* **Work required**: In the data below, find every line with the string "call" and pull it out.

* **Given data**:
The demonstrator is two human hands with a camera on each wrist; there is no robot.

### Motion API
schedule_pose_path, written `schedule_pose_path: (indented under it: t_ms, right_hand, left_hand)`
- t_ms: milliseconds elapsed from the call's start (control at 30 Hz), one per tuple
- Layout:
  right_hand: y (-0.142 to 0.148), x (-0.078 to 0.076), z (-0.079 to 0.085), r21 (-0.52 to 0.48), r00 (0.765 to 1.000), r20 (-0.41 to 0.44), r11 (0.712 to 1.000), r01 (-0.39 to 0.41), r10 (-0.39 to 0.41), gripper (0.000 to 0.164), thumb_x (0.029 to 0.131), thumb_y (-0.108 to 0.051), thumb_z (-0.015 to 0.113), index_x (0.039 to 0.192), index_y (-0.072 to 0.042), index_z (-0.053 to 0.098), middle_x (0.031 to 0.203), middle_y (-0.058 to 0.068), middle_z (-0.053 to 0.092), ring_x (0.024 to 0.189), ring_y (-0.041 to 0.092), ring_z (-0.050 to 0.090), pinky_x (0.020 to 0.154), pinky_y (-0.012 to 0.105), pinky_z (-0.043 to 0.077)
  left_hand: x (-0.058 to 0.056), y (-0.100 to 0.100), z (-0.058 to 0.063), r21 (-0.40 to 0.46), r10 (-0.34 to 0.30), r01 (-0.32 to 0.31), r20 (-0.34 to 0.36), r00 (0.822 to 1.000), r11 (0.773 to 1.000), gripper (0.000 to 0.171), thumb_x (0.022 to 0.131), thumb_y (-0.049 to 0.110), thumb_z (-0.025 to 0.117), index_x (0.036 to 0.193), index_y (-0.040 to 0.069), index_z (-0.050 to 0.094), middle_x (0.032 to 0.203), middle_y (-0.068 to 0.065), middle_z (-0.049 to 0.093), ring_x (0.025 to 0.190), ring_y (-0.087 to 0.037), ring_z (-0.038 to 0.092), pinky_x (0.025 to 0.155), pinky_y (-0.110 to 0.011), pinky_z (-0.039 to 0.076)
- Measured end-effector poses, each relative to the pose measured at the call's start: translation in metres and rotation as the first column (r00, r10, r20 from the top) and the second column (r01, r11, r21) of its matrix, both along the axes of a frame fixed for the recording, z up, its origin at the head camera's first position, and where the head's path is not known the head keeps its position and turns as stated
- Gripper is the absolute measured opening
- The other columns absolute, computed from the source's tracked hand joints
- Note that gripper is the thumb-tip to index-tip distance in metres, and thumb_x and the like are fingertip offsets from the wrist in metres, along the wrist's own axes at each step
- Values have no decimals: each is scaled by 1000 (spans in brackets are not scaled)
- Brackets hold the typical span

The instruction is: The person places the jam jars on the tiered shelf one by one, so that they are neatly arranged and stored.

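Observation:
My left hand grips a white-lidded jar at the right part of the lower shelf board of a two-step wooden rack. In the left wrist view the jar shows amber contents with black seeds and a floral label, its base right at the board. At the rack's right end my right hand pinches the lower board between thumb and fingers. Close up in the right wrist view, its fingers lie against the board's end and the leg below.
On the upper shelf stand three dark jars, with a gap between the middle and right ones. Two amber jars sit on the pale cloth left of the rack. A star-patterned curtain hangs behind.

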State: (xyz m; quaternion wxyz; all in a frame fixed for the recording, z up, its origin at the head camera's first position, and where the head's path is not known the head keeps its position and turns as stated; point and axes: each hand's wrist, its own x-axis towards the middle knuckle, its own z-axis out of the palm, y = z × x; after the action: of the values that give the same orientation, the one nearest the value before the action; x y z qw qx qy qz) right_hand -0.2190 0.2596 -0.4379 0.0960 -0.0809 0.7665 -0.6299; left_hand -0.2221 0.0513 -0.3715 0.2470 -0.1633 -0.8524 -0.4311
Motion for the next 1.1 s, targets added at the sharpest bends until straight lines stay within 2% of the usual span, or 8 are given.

* **Answer to the problem**:
- t_ms: milliseconds elapsed from the call's start (control at 30 Hz), one per tuple
- Measured end-effector poses, each relative to the pose measured at the call's start: translation in metres and rotation as the first column (r00, r10, r20 from the top) and the second column (r01, r11, r21) of its matrix, both along the axes of a frame fixed for the recording, z up, its origin at the head camera's first position, and where the head's path is not known the head keeps its position and turns as stated

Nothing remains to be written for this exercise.